Corto Dorico, festival anconetano del cinema breve, ha superato il giro di boa dei dieci anni, oltre due lustri portati benissimo dando dimostrazione dei miracoli di cui è capace l’associazionismo fatto bene: trovare fondi, luoghi, tirare dentro le istituzioni e dare anima alle città. Nei tempi di magrissime vacche Corto Dorico, nato come prima creatura della prolifica associazione culturale Nie Wiem, ha saputo farsi festival polifonico tirando dentro oltre al Comune di Ancona, il contributo di Unione Europea, Mibact Direzione generale per il Cinema, Regione, Fondazione Marche Cinema Multimedia e ottenendo il il sostegno di Amnesty International Italia, oltre a quello di istituti di credito, scuole, Università e partner privati; oltre 50 in tutto, uniti all’apporto volontario di oltre 40 professionisti e comuni cittadini; inoltre per pareggiare i conti, il Festival, quest’anno si è anche lanciato in un’efficace campagna di crowdfunding.

La premessa contabile è doverosa perché davvero il Festival incarna un modello di politica culturale e di collaborazione virtuosa non solo tra privato e pubblico ma anche tra i potenziali «pubblici» del prodotto culturale (in linea con quanto tratteggiato nel poderoso saggio a cura di Francesco De Biase pubblicato qualche mese fa dalle edizioni Franco Angeli intitolato appunto I pubblici della cultura.Audience development, audience engagement).

L’entusiasmo degli organizzatori ha contagiato nelle dodici edizioni gli amici del festival incontrati lungo la strada e, come nella favola Cigno appiccica o L’Oca d’oro dei fratelli Grimm, sono rimasti attaccati a Corto Dorico non solo gli sponsor e i sostenitori ma anche gli artisti come nel caso di Daniele Ciprì da anni legato al festival e da questo suo direttore artistico.
«Ho conosciuto Corto Dorico qualche anno fa – ha detto il regista – per caso, e ne sono rimasto semplicemente affascinato. Corto Dorico è un festival straordinario, ricco di idee e sogni, portavoce di un cinema d’autore e indipendente, un festival giovane fatto da giovani che vogliono comprendere e sperimentare. Per questo motivo dalla Sicilia sono arrivato ad Ancona».

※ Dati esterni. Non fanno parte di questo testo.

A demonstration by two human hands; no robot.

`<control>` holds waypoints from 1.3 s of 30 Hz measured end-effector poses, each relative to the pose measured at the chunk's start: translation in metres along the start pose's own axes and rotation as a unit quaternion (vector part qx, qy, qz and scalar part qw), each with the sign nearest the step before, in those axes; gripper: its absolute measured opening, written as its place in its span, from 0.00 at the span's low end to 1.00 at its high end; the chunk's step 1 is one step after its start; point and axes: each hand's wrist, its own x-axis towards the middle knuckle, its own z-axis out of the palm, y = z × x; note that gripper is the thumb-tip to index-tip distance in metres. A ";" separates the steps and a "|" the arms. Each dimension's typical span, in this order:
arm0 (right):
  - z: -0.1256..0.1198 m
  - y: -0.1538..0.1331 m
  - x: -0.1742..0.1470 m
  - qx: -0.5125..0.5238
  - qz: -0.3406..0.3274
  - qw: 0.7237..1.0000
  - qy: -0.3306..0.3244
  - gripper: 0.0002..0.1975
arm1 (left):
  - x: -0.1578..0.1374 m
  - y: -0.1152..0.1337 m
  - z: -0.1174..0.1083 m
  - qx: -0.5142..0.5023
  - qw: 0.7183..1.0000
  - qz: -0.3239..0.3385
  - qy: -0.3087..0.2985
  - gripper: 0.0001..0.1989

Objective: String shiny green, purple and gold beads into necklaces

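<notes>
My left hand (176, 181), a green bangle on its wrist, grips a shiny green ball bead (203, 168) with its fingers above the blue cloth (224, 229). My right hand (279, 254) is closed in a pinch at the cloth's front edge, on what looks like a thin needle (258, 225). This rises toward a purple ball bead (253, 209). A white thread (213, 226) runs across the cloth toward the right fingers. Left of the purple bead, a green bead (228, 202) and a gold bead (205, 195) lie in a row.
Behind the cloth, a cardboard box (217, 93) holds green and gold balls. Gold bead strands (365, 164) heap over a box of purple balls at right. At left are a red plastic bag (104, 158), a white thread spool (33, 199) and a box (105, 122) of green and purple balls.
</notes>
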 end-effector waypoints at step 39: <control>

Chissà che non tocchi prima o poi anche a Matteo Garrone (anche lui lanciato da un cortometraggio: Silhouette, che gli valse 1996 il Sacher d’oro e dunque l’attenzione di Moretti) special guest dell’ultima edizione del festival che gli ha dedicato una larga retrospettiva da Terra di Mezzo a Tales of Tales – Il racconto dei racconti proiettato ad Ancona in lingua originale: storie barocche del campano Basile raccontate in inglese da un cast internazionale (in cui ruolo importante giocano i paesaggi italiani e le creature realizzate da curatori effetti speciali anch’essi italiani – tra loro il marchigiano Carlo Diamantini).

E uno sceneggiatore caro a Garrone, Massimo Gaudioso, è tra i giurati che con Ugo Gregoretti, Lidiya Liberman e Luca Vecchi, hanno giudicato, nella finale di sabato, gli ottimi corti finalisti in gara. Grande consensi ha riscosso Tommaso Pitta, italiano di scuola londinese, con due opere in gara, How I didn’t become a piano player (premio del pubblico), disavventure di giovanissimo nerd della stessa pasta di quelli che si inventa Wes Anderson, e All the pain in the world (premio giovani e critica) che appunto tutto il dolore del mondo spiattella con rabbia e comicità.

In finale ,per volere del pubblico che lo ha acclamato, senza premi ma con onore Nel Silenzio di Lorenzo Ferrante cortometraggio quasi muto su una storia di struggente fratellanza on the road anche se per poco, protagonisti un giovane in stato vegetativo e il di lui fratello. Ludi florales di Alessandro Bavari è elegante gioco di stop motion e time lapse dai titoli di coda botanici, Varicella di Fulvio Risuleo sembra comico ma in effetti è un docu-horror sulle Mamme Degli Altri Bambini più spaventose di quella body builder di Mona Blonde, firmato dall’unica donna in finale, Grazia Tricarico. Six di Frank Jerky, parla di ragazzini e armi accessibili nella noia delle periferie metropolitane ed è stato premiato per l’impegno sociale anche se E.T.E.R.N.I.T. di Giovanni Aloi poteva meritarlo.

La giuria ha dato il suo riconoscimento a un lavoro altrettanto crudele ma delicato, Bellissima, in cui in parte riecheggia il tema della pellicola di Visconti del ’52 che porta il suo stesso titolo: dramma femminile e ansia da prestazione su canoni estetici qui con happy end e destino benevolo che premia chi riesce a uscire dalle prigionie che si è dato da sè.